The title of the episode refers to the 1920s–1930s slang use of "Abyssinia" for "goodbye". ("Abyssinia", pronounced "ab-ee-SIN-ee-ah" can be understood as "I'll be seeing you".)

After the production of this episode, both Stevenson and Wayne Rogers, who played the character of Trapper John McIntyre, left the series to pursue other interests. While Stevenson's departure was announced prior to and written into "Abyssinia, Henry", Rogers unexpectedly left the series during the break between seasons, and so his character's departure takes place off-screen in the following episode, "Welcome to Korea", the first of the show's fourth season. These combined departures and their subsequent cast replacements also signaled the beginning of a shift in focus of the M*A*S*H series as a whole, with a greater focus on the character of Hawkeye Pierce, played by Alan Alda.

Plot
The episode opens with a typical operating room scene; Radar O'Reilly (Gary Burghoff) enters and informs Henry Blake that Blake has received all of the needed Army service points to be discharged and sent home. Henry begins planning his return and places a telephone call to Bloomington, Illinois to inform his wife and family of the good news.

Majors Margaret Houlihan (Loretta Swit) and Frank Burns (Larry Linville) celebrate privately that Frank will become the unit commander. Henry and Radar share a sentimental moment in which young Radar describes Henry as a father figure, and gives Henry an inscribed Winchester cartridge; a surprised Henry returns the favor by spontaneously giving Radar a rectal thermometer that once belonged to his father. On the night before Henry's departure, Hawkeye Pierce (Alan Alda), Trapper McIntyre (Wayne Rogers), and Radar throw a drunken going-away party for Henry at Rosie's Bar and Grill, and present him with a tailored civilian suit as a parting gift.

The next morning, Frank attempts to assemble the company for a formal send-off, but Hawkeye and Trapper are out of uniform and unshaven, and Corporal Klinger (Jamie Farr) wears a particularly elaborate dress made specially for the occasion. Henry arrives in his new suit, and Frank and Margaret give Blake a formal salute, but Henry chides Frank for being too disciplined. Henry's affectionate individual goodbyes to the others are cut short by the imminent arrival of his helicopter, but Hawkeye pulls him aside and persuades him to give a long parting kiss to Margaret, to her surprise and Frank's annoyance.
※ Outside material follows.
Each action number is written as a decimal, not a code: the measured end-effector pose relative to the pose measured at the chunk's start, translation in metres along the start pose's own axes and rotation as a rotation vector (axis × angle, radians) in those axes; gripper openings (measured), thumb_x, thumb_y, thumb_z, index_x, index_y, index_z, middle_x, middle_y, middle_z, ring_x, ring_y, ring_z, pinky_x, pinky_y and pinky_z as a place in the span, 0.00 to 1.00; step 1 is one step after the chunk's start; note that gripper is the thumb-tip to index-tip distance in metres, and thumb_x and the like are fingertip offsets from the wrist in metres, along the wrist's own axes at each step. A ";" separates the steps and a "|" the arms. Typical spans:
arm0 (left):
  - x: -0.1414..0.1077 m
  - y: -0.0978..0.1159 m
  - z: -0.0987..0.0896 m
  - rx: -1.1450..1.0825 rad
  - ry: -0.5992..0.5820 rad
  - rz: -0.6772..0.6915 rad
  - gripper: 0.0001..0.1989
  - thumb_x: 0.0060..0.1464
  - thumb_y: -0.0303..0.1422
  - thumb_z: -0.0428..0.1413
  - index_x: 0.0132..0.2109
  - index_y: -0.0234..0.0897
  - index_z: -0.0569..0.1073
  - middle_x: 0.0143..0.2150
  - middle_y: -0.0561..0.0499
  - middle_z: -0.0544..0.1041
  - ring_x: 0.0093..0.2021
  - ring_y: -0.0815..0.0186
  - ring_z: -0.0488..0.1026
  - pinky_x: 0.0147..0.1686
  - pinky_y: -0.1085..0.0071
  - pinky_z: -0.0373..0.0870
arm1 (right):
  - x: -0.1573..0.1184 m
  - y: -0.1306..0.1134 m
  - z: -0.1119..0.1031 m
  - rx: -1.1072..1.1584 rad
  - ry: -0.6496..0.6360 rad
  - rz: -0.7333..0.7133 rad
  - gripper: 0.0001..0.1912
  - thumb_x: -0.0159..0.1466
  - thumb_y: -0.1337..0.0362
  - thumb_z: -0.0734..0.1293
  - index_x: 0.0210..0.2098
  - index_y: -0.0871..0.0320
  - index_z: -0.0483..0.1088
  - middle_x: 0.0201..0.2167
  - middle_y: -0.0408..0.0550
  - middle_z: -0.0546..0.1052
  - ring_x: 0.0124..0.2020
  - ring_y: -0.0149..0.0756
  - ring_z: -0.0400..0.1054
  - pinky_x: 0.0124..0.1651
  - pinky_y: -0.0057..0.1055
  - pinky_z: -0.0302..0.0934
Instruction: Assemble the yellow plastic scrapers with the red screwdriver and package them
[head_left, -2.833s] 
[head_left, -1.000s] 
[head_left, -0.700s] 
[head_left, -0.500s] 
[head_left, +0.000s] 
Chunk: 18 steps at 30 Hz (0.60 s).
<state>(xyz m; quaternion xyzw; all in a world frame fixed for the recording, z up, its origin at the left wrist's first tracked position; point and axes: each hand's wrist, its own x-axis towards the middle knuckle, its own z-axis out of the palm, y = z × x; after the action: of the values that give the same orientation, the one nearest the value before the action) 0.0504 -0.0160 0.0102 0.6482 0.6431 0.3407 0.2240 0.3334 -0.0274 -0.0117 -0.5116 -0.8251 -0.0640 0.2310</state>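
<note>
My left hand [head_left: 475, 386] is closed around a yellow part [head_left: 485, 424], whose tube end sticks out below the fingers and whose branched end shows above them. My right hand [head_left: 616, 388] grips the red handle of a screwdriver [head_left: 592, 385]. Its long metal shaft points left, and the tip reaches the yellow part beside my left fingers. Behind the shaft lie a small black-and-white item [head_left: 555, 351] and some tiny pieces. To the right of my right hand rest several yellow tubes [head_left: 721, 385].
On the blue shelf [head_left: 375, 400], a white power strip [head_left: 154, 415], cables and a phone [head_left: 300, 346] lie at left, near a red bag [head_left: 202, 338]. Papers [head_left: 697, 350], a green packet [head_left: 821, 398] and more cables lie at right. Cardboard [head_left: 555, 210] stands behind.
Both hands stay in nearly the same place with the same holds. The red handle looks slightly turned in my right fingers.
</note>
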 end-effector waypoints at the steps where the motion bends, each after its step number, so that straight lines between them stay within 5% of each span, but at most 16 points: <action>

The staff follow Henry to the helicopter pad, which also bears a wounded soldier that Henry tries to care for before the other doctors nudge him on. Henry spots an emotional Radar saluting him and approaches to return the salute, hug him, and chide him like a loving father to behave himself, before boarding and flying away.

Towards the end of the episode, in another typical operating-room scene, Radar enters, visibly shaken. Trapper and Hawkeye make joking comments, but Radar announces, "I have a message. Lieutenant Colonel Henry Blake's plane was shot down over the Sea of Japan. It spun in. There were no survivors." Radar then leaves the operating room as the camera pans across the stunned staff, each visibly fighting to retain composure and continue with their work.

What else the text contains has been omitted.